Fiquei estatelado, sem compreender o que ouvia. De repente, numa decisão, entrei no escritório, desmontei lentamente o fone do aparelho, apliquei-o ao ouvido e ouvi.
Ouvi, meu amigo. Ouvi minha neta. Reconheci-lhe a voz, a doce voz, que era a música da minha casa... Mas não foi a voz que me impressionou, que me fez sorrir e chorar, senão o que ela dizia.
Ainda que eu duvidasse, com toda a minha incredulidade, havia de convencer-me, tais eram as referências, as alusões que a pequenina voz do Além fazia a fatos, incidentes da vida que conosco vivera o corpo do qual ela fora o som...
Mistificação? E que mistificador seria esse que conhecia episódios ignorados de nós mesmos, passados na mais estreita intimidade entre mãe e filha? Não! Era ela, a minha neta, ou antes, a sua alma visitadora que se comunicava daquele modo com o coração materno, levantando-o da dor em que jazia para consolação suprema.
Ouvi toda a conversa e compreendi que nos estamos aproximando da grande era; que os tempos se atraem - o finito defronta o infinito, e das fronteiras que os separam, as almas já se comunicam. E eis como me converti, eis porque te disse que a minha estrada de Damasco foi o escritório onde, se não fui deslumbrado pelo fogo celestial, ouvi a voz do céu, a voz do Além, da outra Vida, do mundo da Perfeição...

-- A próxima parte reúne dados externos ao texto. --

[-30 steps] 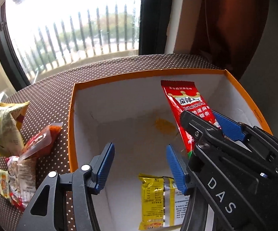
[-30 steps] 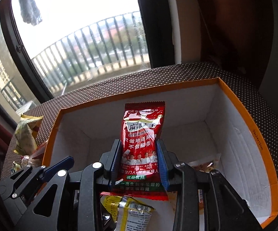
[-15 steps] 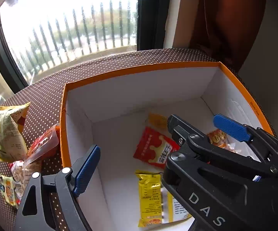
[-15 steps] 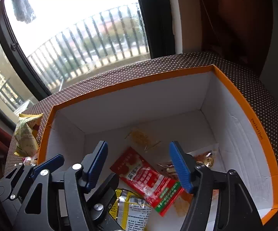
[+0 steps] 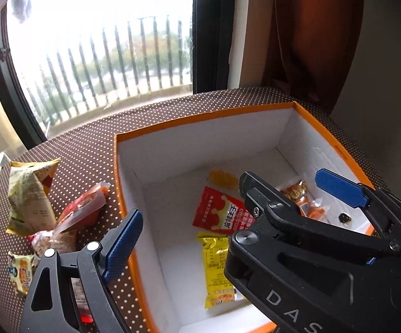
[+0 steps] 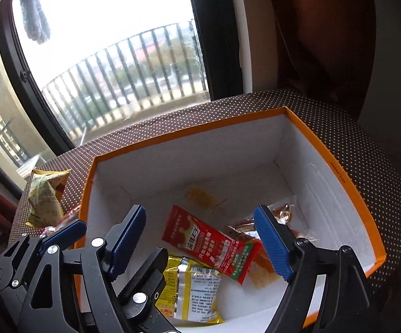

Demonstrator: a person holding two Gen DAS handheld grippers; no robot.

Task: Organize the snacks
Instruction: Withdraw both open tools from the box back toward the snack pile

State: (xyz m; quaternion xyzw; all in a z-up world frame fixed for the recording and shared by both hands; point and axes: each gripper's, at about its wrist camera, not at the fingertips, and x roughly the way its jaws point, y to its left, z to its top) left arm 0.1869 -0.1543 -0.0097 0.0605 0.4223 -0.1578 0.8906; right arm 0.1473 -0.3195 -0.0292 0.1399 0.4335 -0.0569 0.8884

- Ouviste-a ao telefone... E por que não a ouves no ar, como a ouviu... São Paulo, por exemplo?
- Por quê? Porque o espírito precisa de um meio em que se demonstre. Para viver conosco, encarna-se. O próprio Espírito de Jesus encarnou-se. O lume precisa de um combustível para arder e o lume é luz, eternidade: o som precisa de um órgão para vibrar. Todo o imaterial carece de um veículo para agir.
- Uma pergunta, apenas: - Como consegue Dona Júlia pôr-se em comunicação com o espírito da filha? Não me consta que a "Companhia Telefônica" tenha ligação com o Além.
- Respondo-te. Quando Júlia - disse-me ela própria - deseja comunicar-se com a filha, invoca-a, chama-a com o coração, ou melhor: com o amor, e ouve-lhe imediatamente a voz. Falam-se, entretêm-se, continuam a vida espiritual. A que está lá em cima é feliz na bem-aventurança, e a que ficou na orfandade já não sofre, como dantes sofria, porque o que era esperança tornou-se certeza...
- Certeza de quê?
- De uma vida melhor e maior, de vida puramente espiritual, como a claridade, vida sem dores, sem os tormentos próprios da carne, que não é mais do que um cadinho em que nos depuramos em sofrimento para alcançarmos a Perfeição."
FONTE: Revista Espírita Allan Kardec, ano XII, nº 44.